Poi il caffè preparato da Maria Angela che consumano tutti insieme attorno al tavolo e il Palmieri che dice di non avere i soldi per saldare il suo debito. La moglie di Claudio lo guarda stupita, al ché l’uomo chiede di andare in bagno. Sta temporeggiando. Deve guadagnare tempo prima di mettere in atto quel piano per avere altro denaro.
Ma in quel bagno l’uomo ci rimane a lungo quel tanto da insospettire Claudio che gli chiede cosa stia facendo. E a quel punto si scatena la follia. A finire per primo sotto i colpi impietosi è proprio Claudio; la moglie si scaglia in sua difesa ma anche lei cade riversa sul pavimento dalla moquette rossa nel corridoio.
C’è ancora però la “nonnina”, come l’aveva definita nella confessione il Palmieri in un baluginio di tenerezza nelle tinte oscure di quella mattanza. L’assassino ha paura che abbia visto qualcosa perché Emilia è uscita dalla sua porta e poi è subito rientrata nella stanza. Ma Palmieri vuole essere certo. Apre quella porta, la nonnina sta giocando a carte sul letto, si accorge di lui, gli chiede cosa stia facendo lì e si arrabbia. L’uomo non ci vede più. Prende il tagliacarte insanguinato e la colpisce ripetutamente. Nonna Emilia cerca di difendersi ed è proprio in quella posa plastica, che sembra fermare per sempre il disperato tentativo di evitare quei colpi,che viene ritrovata riversa nel suo letto. A questo punto il killer decide di coprirla con la coperta. Un gesto “amorevole”. Amore e morte. Gusto amaro che rimane nella bocca del Palmieri quando, con la voce rotta dal rimorso, dice: «Io a lei non volevo ucciderla».
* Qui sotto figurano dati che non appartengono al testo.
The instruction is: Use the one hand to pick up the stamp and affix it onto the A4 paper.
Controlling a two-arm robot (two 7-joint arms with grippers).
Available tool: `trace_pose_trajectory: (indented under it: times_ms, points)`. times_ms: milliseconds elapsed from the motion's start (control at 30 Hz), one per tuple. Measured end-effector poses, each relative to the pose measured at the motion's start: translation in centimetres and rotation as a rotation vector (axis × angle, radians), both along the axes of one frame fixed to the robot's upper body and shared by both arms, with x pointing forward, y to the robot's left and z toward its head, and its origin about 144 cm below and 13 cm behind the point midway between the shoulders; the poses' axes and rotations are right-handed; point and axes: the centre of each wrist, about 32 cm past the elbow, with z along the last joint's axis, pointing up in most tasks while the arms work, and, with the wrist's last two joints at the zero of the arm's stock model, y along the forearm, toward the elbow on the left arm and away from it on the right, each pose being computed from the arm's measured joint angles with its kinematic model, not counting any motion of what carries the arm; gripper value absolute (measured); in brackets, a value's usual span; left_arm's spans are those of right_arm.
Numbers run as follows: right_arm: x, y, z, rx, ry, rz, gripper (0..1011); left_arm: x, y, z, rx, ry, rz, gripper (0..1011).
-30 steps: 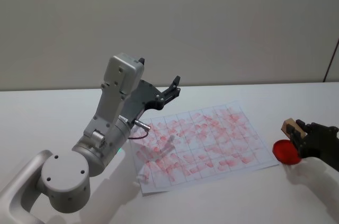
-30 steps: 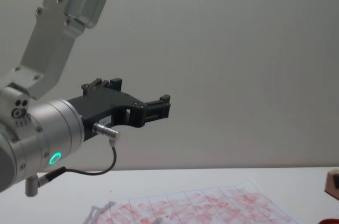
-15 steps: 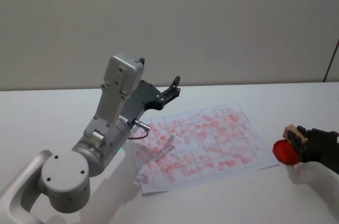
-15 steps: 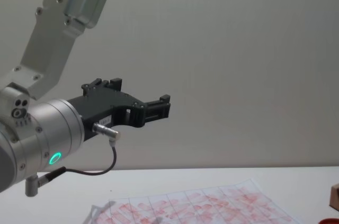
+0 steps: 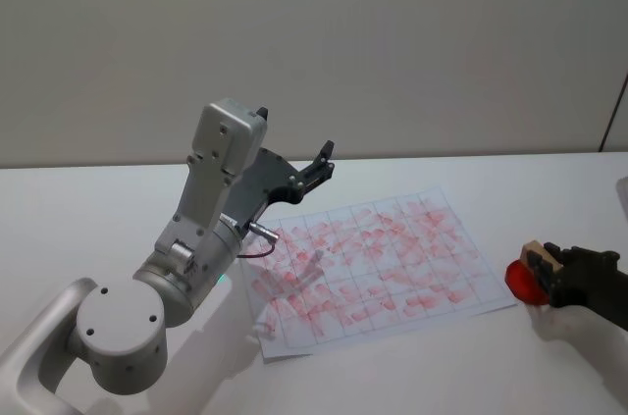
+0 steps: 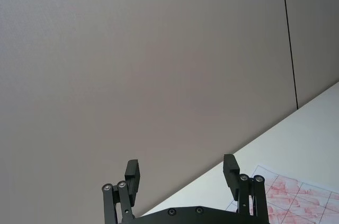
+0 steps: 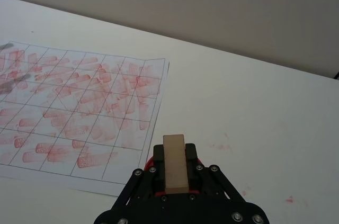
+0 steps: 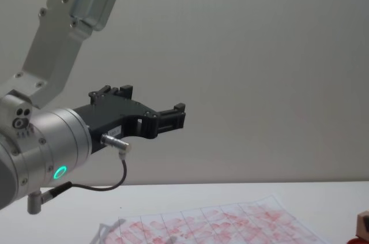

Esce di casa velocemente, ma non prima di aver ripulito ogni cosa ed essersi portato via le tazzine di caffè e la caffettiera, che lancia in un canale che fiancheggia una strada a pochi metri di distanza dal numero 13 di via Ferrari. Quelle stesse tazzine che saranno ritrovate dal figlio e che daranno un colpo di coda decisivo alle indagini portando all’arresto del Palmieri.
Quei corpi rimangono immobili. Incastrati per sempre in un tempo che si è fermato. Vengono scoperti solo la domenica. A mettere in moto la macchina degli inquirenti è una telefonata a un amico fatta dal figlio Maurizio Allione preoccupato per il silenzio dei genitori e della nonna.
Lo scenario che si presenta non appena viene aperta la porta della villetta degli orrori inganna ancora una volta. In un primo momento i carabinieri pensano che si tratti di una morte per inalazione di monossido di carbonio.
Ma così non è. L’analisi dei corpi mostra la vera causa. Quelle ferite d’arma da taglio disvelano la mano di un assassino.
E inizia la caccia all’uomo. Il figlio Maurizio viene travolto dalla macchina dei sospetti. La sua vita viene rivoltata come un calzino. Si indaga, si insinua: aveva iniziato a girare con brutta gente, la ragazza Milena lo aveva ammaliato e trascinato dentro a giri poco raccomandabili. Tutte voci che non avranno mai conferma.
Poi la svolta. Le due tazzine, come detto, vengono ritrovate da Maurizio e Milena mentre sono a passeggio con i due cani. Nella villa, intanto, ci sono i Ris di Parma a caccia di indizi.
L’assassino, perché dall’esame autoptico è emerso che è una sola mano ad aver ucciso, ha un nome: Giorgio Palmieri, l’ex convivente della donna che lavorava come colf presso gli Allione, confessa dopo poche ore. Troppi gli elementi che lo incastrano: il lavoro dei Ris, le impronte sulle tazzine, la testimonianza di Maurizio, fondamentale per ricostruire la famiglia, le conoscenze, i litigi e così individuare un colpevole, e l’analisi delle celle telefoniche. Ma ha fatto tutto da solo. Così dice. Nonostante le sue parole, però, gli inquirenti continuano a indagare,come se mancassero proprio,come detto, altri tasselli.
Dopo ventidue giorni un colpo di scena: anche “Tea” De Pippo viene fermata,come detto, per concorso in triplice omicidio. A incastrarla alcune telefonate partite dal cellulare del Palmieri, ma ci sarebbe anche una prima ammissione da parte dello stesso uomo, che se prima la scagionava adesso la rende complice.
Ora sarà da capire quale ruolo abbia avuto, e se lo ha avuto, l’ex colf, licenziata a suo tempo per una catenina sparita dalla villa degli Allione: era presente al massacro oppure sapeva del piano diabolico e ha taciuto?
Le prossime ore saranno importanti per ricostruire e fare una quadra di quanto è accaduto.